El Bas hatte bereits zuvor der Nachrichtenagentur AP von eigenen Misshandlungen durch US-Soldaten berichtet. ITV zufolge wurde El Bas Anfang November 2003 in Tikrit von amerikanischen Soldaten gefangen genommen, als er Zusammenstöße mit Aufständischen aufnahm.

Zusammenstöße zwischen im Südirak

Unterdessen ist es bei Demonstrationen von Anhängern des radikalen Schiitenführers Muktada el Sadr am Samstagmorgen in der südirakischen Stadt Basra zu Zusammenstößen mit dem britischen Militär gekommen. Dies teilte das Verteidigungsministerium in London mit.

Nach einem Bericht der BBC lieferten sich bewaffnete Milizen Feuergefechte mit britischen Soldaten. Es habe auch Versuche gegeben, das Gouverneursgebäude in der Hafenstadt zu stürmen.
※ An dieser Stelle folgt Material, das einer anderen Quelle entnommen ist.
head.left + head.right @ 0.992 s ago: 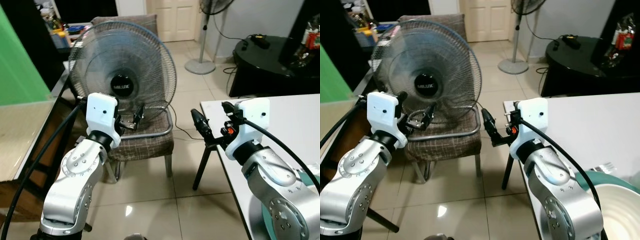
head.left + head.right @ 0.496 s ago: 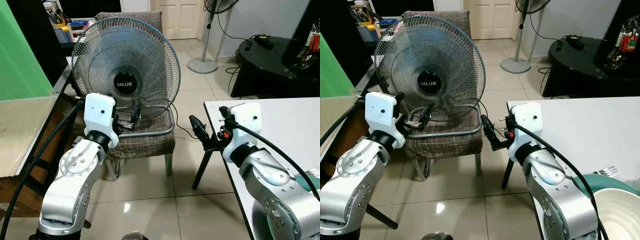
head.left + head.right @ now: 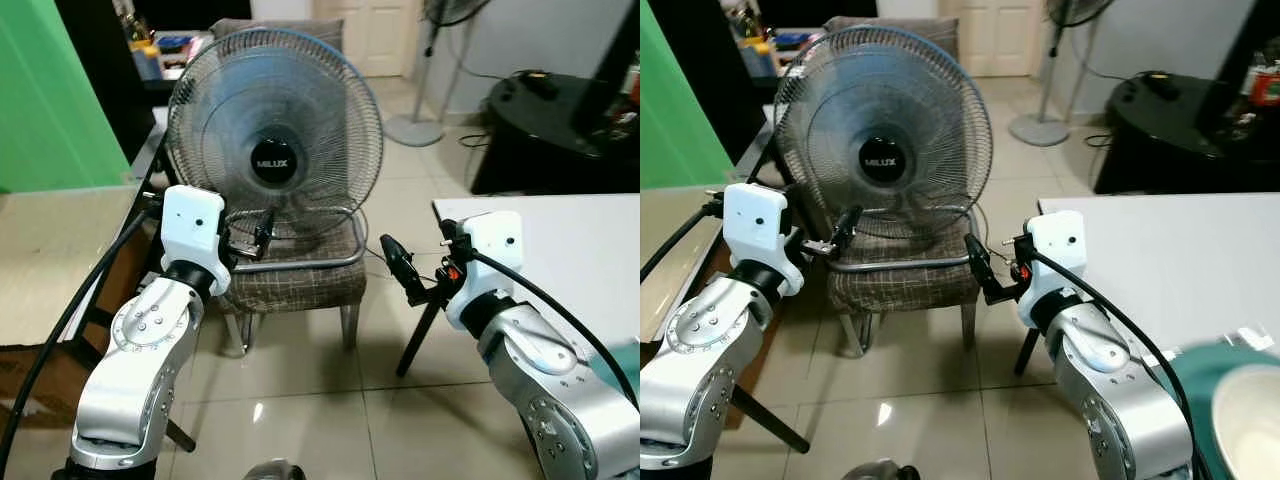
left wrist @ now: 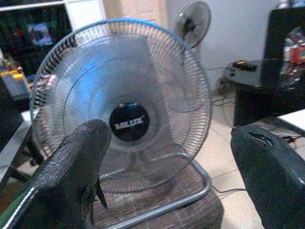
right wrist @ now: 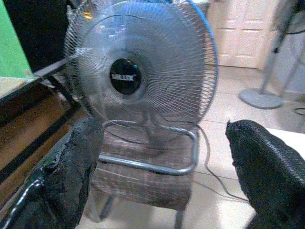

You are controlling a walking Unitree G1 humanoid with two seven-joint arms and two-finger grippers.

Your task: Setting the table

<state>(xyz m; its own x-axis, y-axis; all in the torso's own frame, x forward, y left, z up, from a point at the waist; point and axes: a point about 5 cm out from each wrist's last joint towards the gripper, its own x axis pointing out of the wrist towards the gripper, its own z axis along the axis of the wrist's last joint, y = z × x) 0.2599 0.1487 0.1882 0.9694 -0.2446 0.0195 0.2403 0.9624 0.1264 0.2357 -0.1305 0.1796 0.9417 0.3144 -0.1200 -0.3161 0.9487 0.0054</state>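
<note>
Hovering empty and wide open, left claw (image 3: pixel 262 226), right claw (image 3: pixel 398 262), white table (image 3: pixel 1200 250) edge, teal plate (image 3: pixel 1200 375) blurred.

Brown checked chair (image 3: pixel 300 285), white table (image 3: pixel 1180 250)

At the near right corner of the desk (image 3: pixel 1200 250) we see a teal plate (image 3: pixel 1185 375) and a pale bowl (image 3: pixel 1250 420), both smeared by blur and cut off by the picture's edge. The desk runs out of the picture on its right. Behind the plate a small bright thing is too blurred for us to name. The fan (image 3: pixel 275 135) hides the back of the chair (image 3: pixel 295 285). In the wrist views, the picture's edge cuts off the fingers of each end effector.
</note>
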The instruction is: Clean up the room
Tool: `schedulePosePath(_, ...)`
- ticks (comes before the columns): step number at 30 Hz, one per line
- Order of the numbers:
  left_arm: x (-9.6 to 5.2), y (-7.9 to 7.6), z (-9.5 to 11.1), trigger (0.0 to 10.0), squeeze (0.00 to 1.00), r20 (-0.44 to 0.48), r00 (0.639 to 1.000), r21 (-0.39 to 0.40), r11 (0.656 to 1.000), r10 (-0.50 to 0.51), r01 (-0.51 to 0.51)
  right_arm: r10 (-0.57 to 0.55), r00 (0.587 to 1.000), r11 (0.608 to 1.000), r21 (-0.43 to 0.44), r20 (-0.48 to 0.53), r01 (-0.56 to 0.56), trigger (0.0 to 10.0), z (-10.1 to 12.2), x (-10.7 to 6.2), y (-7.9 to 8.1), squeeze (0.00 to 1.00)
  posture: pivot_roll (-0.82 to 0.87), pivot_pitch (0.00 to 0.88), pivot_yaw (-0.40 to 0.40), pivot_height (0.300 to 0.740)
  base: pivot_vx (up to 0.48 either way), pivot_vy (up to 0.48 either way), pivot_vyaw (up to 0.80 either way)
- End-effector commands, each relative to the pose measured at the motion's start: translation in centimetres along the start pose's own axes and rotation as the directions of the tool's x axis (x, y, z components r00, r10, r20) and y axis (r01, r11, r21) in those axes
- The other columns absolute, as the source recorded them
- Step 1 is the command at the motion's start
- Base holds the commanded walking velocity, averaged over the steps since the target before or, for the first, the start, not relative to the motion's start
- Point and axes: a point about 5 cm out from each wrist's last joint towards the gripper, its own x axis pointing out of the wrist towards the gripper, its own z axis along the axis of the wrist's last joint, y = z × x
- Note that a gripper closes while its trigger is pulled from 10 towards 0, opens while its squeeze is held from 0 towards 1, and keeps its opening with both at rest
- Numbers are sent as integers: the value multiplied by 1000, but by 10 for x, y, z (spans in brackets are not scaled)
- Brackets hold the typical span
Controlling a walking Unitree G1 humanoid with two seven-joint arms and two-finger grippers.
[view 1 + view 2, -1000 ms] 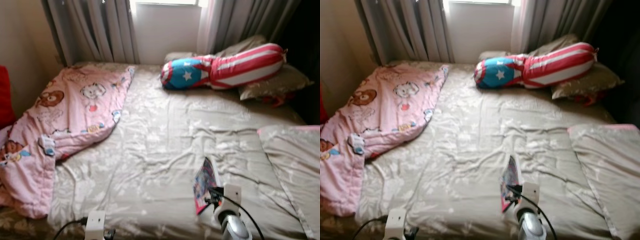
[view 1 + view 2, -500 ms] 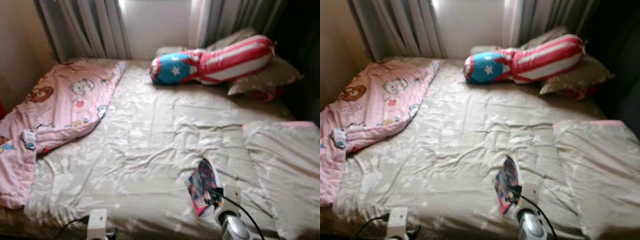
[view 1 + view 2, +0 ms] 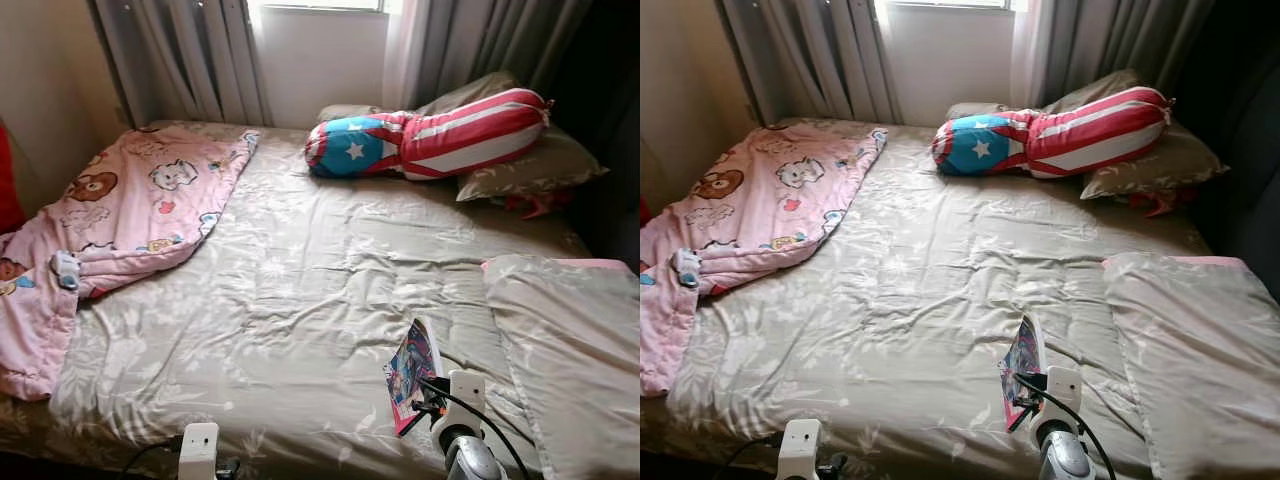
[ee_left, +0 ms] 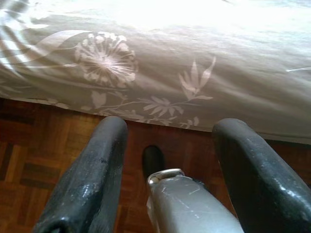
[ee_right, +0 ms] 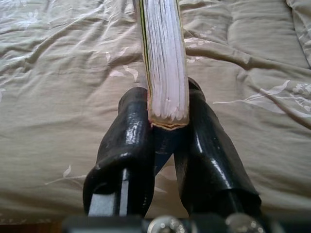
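A thin book with a colourful cover (image 3: 412, 368) is held upright on its edge above the near part of the bed. My right gripper (image 3: 428, 402) is shut on its lower end; in the right wrist view the page edges of the book (image 5: 163, 58) stand clamped between the two black fingers (image 5: 127, 141). The beige flowered bedspread (image 3: 300, 300) lies under it. My left gripper (image 4: 170, 127) is open and holds nothing. It hangs low at the foot of the bed, over the wood floor (image 4: 29, 160) and below the bedspread's hem.
A pink cartoon blanket (image 3: 130, 210) is bunched on the bed's left side. A star-and-stripes bolster (image 3: 430, 135) and a beige pillow (image 3: 530, 165) lie at the head, under the curtains. A folded beige quilt (image 3: 570, 350) covers the right side.
The camera has shifted, so the whole bed sits a little differently in view. The book stays in my right gripper, and the things on the bed have not moved.
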Motion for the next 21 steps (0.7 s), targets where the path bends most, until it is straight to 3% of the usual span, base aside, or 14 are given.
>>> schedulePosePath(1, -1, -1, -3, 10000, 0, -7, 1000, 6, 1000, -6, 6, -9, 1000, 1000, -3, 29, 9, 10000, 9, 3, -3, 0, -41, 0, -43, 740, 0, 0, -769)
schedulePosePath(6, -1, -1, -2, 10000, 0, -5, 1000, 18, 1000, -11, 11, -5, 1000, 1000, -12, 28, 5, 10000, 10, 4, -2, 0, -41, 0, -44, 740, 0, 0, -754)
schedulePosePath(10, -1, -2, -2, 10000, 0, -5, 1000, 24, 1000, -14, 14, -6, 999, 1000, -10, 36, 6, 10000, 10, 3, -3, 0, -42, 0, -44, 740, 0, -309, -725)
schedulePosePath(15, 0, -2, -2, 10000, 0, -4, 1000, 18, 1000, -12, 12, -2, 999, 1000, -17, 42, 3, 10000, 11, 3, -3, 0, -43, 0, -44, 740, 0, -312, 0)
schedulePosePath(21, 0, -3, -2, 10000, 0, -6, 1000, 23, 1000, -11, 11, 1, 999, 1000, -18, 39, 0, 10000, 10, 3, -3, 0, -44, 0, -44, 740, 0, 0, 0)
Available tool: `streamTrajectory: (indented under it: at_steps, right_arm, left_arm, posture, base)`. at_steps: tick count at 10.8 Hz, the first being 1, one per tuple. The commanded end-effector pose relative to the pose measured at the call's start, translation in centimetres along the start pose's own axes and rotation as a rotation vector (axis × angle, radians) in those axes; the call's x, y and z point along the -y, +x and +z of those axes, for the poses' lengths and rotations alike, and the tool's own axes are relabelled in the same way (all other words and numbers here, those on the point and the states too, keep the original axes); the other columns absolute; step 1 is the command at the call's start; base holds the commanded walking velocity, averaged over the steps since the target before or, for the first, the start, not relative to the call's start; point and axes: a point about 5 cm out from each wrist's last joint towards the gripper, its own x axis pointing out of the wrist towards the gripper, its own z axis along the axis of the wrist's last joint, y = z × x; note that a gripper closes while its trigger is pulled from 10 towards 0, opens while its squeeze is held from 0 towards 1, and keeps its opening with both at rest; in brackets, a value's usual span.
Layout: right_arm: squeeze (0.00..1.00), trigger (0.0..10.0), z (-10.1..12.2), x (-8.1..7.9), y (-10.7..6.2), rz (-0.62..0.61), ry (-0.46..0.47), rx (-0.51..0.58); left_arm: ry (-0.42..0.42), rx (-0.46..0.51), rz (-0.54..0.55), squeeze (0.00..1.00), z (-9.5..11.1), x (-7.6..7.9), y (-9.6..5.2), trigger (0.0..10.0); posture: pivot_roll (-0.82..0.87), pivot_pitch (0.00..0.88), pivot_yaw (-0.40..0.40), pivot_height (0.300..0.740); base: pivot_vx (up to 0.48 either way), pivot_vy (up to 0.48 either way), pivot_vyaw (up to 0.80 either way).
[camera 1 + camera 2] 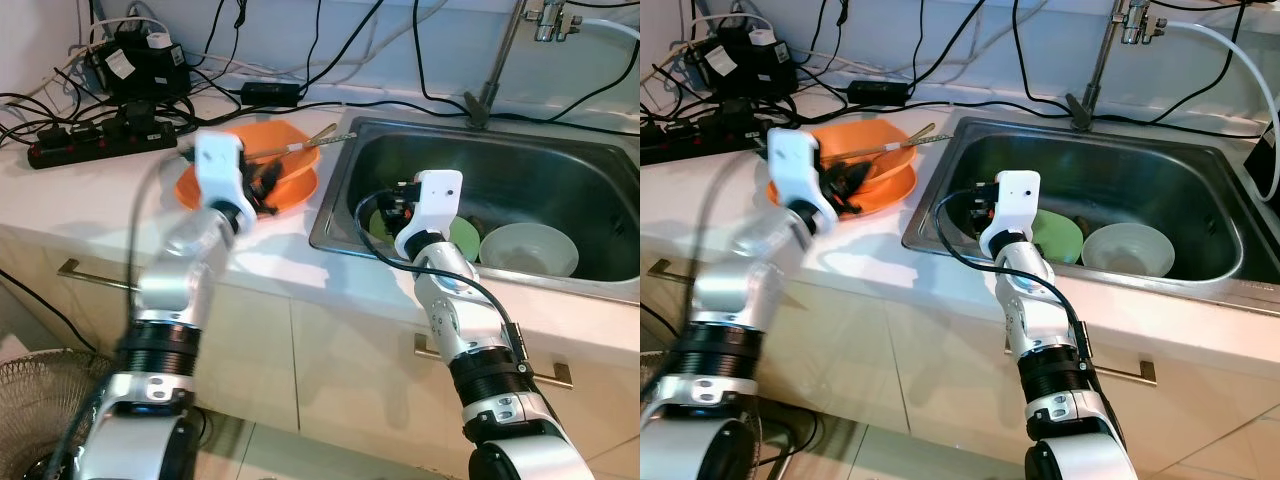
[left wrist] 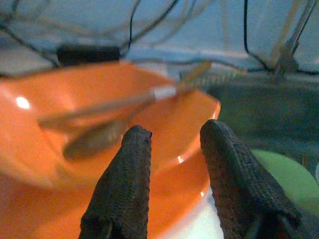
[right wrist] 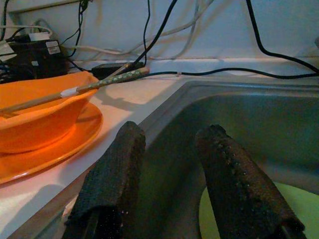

Dem Bericht zufolge soll auch das Hauptquartier der Koalitionstruppen in Basra angegriffen worden sein. Berichte über mindestens einen Verletzten wurden offiziell nicht bestätigt.

"Belohnung" für Entführung britischer Soldaten

Am Vortag hatte ein führender Anhänger el Sadrs beim Freitagsgebet in Basra zur Entführung britischer Soldaten aufgerufen. Dafür wurde eine "Belohnung" von umgerechnet bis zu 350 Euro ausgesetzt. Für die Tötung eines britischen Soldaten sollte es angeblich einen "Kopfpreis" von 150 Euro geben.